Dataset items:

- Opening Delimiter -

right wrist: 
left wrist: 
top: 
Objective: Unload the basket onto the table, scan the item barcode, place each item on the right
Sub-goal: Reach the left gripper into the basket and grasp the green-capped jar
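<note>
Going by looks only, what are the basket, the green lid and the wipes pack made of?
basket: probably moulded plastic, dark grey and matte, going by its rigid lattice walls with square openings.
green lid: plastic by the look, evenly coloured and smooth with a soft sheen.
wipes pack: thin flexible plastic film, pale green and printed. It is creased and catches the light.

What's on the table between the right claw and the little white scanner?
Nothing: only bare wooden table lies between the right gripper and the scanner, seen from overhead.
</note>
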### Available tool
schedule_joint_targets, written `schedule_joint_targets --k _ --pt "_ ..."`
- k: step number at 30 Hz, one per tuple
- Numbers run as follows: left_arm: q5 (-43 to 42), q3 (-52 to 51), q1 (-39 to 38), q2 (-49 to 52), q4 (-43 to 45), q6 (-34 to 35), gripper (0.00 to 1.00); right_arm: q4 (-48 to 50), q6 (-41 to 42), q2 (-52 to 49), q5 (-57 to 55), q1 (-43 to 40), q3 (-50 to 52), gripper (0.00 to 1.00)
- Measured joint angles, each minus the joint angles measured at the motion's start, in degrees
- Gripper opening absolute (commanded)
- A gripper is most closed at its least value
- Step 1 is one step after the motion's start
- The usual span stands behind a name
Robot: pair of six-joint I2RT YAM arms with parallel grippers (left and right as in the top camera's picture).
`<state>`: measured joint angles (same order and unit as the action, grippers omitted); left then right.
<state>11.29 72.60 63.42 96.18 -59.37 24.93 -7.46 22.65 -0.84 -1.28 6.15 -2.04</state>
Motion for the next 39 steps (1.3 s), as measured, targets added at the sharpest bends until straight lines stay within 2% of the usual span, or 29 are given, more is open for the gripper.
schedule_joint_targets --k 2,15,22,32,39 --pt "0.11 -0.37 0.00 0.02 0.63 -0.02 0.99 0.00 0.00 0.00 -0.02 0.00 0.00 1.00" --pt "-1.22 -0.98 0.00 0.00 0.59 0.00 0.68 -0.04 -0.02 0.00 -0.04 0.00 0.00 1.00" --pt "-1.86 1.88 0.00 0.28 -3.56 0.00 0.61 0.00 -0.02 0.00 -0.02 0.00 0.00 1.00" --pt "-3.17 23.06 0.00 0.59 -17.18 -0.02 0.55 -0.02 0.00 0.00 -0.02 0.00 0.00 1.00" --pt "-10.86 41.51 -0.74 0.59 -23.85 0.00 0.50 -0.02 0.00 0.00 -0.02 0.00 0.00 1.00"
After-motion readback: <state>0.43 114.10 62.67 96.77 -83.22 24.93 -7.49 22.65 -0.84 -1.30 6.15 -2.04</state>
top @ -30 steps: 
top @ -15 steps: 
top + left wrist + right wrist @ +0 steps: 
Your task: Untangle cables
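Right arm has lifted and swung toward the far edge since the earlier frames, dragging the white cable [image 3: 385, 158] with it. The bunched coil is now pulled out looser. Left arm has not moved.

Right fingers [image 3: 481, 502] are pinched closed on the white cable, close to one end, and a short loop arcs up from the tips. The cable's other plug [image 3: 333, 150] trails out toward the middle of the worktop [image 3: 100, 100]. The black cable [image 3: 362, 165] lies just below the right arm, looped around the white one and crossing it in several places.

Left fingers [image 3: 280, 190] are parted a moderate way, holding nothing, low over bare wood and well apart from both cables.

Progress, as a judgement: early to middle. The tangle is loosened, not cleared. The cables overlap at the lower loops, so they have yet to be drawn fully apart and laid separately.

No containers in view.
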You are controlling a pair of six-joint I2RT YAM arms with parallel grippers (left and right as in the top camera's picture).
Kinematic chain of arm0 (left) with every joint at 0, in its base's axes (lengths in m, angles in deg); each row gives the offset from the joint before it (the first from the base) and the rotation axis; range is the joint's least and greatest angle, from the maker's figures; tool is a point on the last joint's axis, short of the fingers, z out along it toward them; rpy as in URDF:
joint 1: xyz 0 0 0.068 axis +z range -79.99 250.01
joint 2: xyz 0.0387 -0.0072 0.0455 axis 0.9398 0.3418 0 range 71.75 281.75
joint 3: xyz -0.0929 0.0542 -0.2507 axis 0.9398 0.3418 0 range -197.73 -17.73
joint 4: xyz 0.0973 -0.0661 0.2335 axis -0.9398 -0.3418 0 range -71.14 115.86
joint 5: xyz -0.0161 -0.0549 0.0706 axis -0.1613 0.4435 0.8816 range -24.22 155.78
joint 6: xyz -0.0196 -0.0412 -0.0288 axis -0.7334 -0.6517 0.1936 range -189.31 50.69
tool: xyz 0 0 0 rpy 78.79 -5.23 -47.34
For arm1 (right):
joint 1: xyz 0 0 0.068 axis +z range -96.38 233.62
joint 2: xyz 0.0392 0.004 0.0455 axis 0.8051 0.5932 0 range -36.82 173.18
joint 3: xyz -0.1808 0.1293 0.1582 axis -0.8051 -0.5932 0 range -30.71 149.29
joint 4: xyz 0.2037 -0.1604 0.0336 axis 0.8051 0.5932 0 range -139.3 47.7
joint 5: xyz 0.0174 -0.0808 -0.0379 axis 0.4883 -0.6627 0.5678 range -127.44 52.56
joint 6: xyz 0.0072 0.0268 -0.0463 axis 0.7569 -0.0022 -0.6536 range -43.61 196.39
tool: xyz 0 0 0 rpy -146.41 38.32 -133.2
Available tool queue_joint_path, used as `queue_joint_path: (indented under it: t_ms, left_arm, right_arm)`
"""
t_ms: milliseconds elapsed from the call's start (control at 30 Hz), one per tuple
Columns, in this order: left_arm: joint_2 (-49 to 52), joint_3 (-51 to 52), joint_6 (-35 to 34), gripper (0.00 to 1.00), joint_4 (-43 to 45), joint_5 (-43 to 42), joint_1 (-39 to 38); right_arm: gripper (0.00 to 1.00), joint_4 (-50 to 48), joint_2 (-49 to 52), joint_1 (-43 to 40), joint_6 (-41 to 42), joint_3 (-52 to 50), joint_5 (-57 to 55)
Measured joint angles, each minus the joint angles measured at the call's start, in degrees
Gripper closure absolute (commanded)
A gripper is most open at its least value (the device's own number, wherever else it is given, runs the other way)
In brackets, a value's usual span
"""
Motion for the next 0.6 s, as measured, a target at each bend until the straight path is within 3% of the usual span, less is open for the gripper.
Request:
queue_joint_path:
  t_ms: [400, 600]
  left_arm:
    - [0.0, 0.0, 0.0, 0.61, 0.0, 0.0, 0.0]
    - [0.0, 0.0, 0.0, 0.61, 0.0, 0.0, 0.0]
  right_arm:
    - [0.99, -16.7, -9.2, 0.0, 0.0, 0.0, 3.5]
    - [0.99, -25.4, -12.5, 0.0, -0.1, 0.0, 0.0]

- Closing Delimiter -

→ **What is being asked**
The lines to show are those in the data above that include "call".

→ **Answer**
t_ms: milliseconds elapsed from the call's start (control at 30 Hz), one per tuple
Measured joint angles, each minus the joint angles measured at the call's start, in degrees

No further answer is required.